Quel est le déclic qui fait basculer dans le génocide ?
C'est un crescendo. D'abord, l'absence de justice après les tueries précédentes en 1959, 1973, puis 1992. Cette promesse d'impunité est déterminante, ainsi que la haine entretenue à travers le bouc émissaire. Si vous êtes pauvre, c'est à cause de l'autre. Mais vous ne voyez même pas que l'autre est aussi pauvre que vous.
Et il y a la parole meurtrière qu'on libère : la Radio des mille collines en 1992 accusait les Tutsis de tous les maux. Mais avant la conception de cette parole, on trace le chemin par où elle va passer. Il s'agit d'une chaîne dans la hiérarchie.
Enfin, on fait éclater les tabous. La déshumanisation totale de l'autre permet de le tuer sans état d'âme. A partir du moment où on massacre des gens dans une église, tout devient possible. Quand une société n'a plus de tabou, la conscience s'éteint.
Peut-on parler d'un cas rwandais ?
Au Rwanda, outre la rapidité diabolique (en 2 à 3 mois, le boulot était fini), toute la population a été engagée dans le génocide. Cette spécificité est terrible. Car c'est tout le peuple qui a été tué : celui qui a perpétré le crime est aussi mort psychiquement, il a été amené à quitter la communauté des humains. En plus, les machettes utilisées pour les massacres sont des outils de la vie quotidienne, pour l'agriculture. Tout est sali.
La Suisse est-elle à l'abri d'une telle folie?
Personne n'est à l'abri. Mais dans les pays démocratiques, les institutions ont eu le temps de se construire pour faire face à la dynamique d'exclusion et de bouc émissaire. La violence peut être gérée, canalisée grâce à des gardes-fous, comme la séparation des pouvoirs, les systèmes judiciaires, l'absence de pensée unique, la parole constructive. C'est ce que nous essayons maintenant de faire au Rwanda dans des petits groupes : revoir le passé, quitter la langue de bois, parler des vraies raisons de la pauvreté, sortir de la passivité.
L'Hôpital cantonal à la rescousse
"Le drame du Rwanda, on l'a suivi à travers les yeux de Naasson, explique François Ferrero, responsable du Département de psychiatrie à Genève. Cela nous a amené à apporter notre aide technique là-bas." Dès la fin du génocide, les Hôpitaux universitaires de Genève (HUG) ont été mandatés par Berne pour restructurer le système de santé mentale au Rwanda. C'est ainsi que Naasson et un infirmier suisse ont été envoyés pour reconstruire l'hôpital de Ndera à Kigali et pour former des équipes professionnelles. Ils ont développé des unités décentralisées dans le pays.

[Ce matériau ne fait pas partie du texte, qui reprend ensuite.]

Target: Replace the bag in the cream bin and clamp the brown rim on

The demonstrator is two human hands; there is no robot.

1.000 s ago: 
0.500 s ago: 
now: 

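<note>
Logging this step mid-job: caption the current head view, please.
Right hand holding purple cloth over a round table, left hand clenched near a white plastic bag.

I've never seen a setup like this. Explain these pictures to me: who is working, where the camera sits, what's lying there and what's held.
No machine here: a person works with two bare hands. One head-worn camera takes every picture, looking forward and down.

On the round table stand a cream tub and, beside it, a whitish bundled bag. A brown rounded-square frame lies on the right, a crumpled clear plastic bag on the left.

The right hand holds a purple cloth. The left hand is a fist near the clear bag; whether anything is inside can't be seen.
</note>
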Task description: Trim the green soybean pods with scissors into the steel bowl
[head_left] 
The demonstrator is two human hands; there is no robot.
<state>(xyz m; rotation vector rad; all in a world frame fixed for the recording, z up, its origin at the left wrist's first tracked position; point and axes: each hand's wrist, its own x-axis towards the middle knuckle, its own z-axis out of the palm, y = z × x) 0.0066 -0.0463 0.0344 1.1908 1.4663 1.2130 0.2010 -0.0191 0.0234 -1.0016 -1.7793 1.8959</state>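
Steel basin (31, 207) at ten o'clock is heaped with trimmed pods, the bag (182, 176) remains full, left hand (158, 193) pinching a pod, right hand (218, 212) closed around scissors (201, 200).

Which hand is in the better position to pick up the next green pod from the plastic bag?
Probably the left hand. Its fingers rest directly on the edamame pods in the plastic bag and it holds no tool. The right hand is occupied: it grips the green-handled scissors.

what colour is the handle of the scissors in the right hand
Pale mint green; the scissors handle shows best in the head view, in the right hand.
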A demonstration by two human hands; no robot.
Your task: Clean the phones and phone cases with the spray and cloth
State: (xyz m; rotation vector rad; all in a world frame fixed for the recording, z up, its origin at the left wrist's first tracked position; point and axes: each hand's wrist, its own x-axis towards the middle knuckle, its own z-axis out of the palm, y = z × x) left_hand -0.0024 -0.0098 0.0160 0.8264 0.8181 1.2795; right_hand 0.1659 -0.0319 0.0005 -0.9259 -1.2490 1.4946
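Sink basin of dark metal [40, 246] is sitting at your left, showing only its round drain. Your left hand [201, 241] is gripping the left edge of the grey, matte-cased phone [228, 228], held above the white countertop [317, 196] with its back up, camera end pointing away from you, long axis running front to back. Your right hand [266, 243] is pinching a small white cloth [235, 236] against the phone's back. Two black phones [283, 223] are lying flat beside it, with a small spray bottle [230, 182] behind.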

Vu l'ampleur du drame, les HUG ont décidé de maintenir la coopération. "Il ne suffisait pas de créer ce réseau de santé. Pour qu'il ne meure pas, il fallait l'alimenter", explique André Laubscher, directeur des soins infirmiers à Belle Idée. Naasson affirme d'ailleurs que ce regard extérieur est capital pour les équipes médicales impliquées sur place.